[Task instructions]
Only the lines holding "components" are wanted. Copy every one from the records below.

[Items from a data source]
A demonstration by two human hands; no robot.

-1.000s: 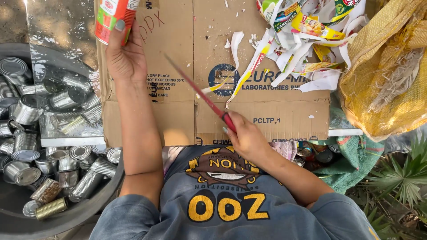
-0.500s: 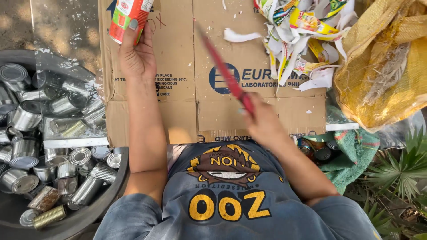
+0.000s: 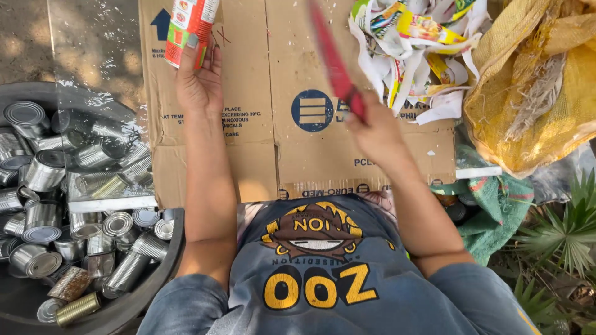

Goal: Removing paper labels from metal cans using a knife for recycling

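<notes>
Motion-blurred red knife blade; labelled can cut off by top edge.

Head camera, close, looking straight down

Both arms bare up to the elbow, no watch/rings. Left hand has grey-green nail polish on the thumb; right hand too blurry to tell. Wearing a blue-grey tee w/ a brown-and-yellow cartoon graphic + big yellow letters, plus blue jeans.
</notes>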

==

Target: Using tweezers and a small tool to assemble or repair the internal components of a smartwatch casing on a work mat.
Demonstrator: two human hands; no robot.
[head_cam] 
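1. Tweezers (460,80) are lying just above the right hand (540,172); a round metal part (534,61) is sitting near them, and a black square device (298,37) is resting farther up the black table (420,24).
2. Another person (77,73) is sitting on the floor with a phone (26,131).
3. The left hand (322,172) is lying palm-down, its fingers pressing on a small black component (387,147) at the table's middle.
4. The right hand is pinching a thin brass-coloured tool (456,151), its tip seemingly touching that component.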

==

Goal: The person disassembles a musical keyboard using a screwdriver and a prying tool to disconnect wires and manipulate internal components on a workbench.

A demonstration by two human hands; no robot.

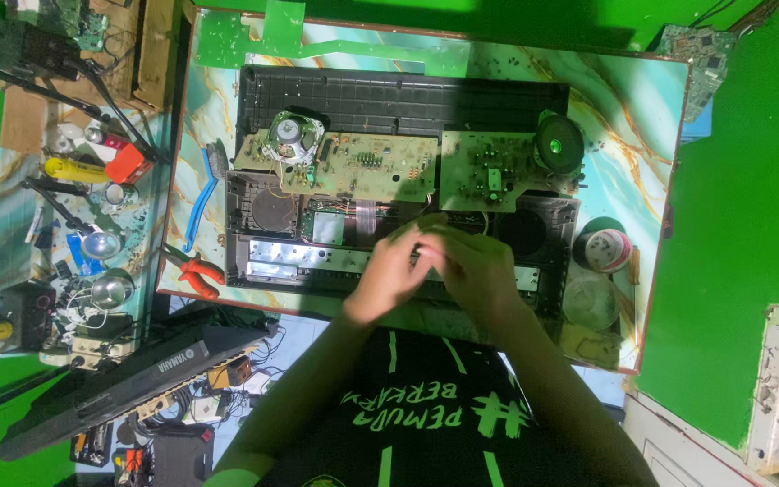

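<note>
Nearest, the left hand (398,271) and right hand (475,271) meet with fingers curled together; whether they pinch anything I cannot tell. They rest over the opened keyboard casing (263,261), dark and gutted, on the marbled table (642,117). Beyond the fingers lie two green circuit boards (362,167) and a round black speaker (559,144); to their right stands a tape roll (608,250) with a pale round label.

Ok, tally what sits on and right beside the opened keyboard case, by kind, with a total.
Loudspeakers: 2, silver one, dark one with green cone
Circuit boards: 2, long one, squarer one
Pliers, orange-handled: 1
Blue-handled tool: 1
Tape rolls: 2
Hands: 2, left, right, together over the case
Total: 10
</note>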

[Reply to the task]
Target: Using tweezers and a small tool to assemble or repair the internal components of a smartwatch casing on a work mat.
Goal: The person disassembles a musical keyboard using a screwdriver and a prying tool to disconnect wires and manipulate internal components on a workbench.

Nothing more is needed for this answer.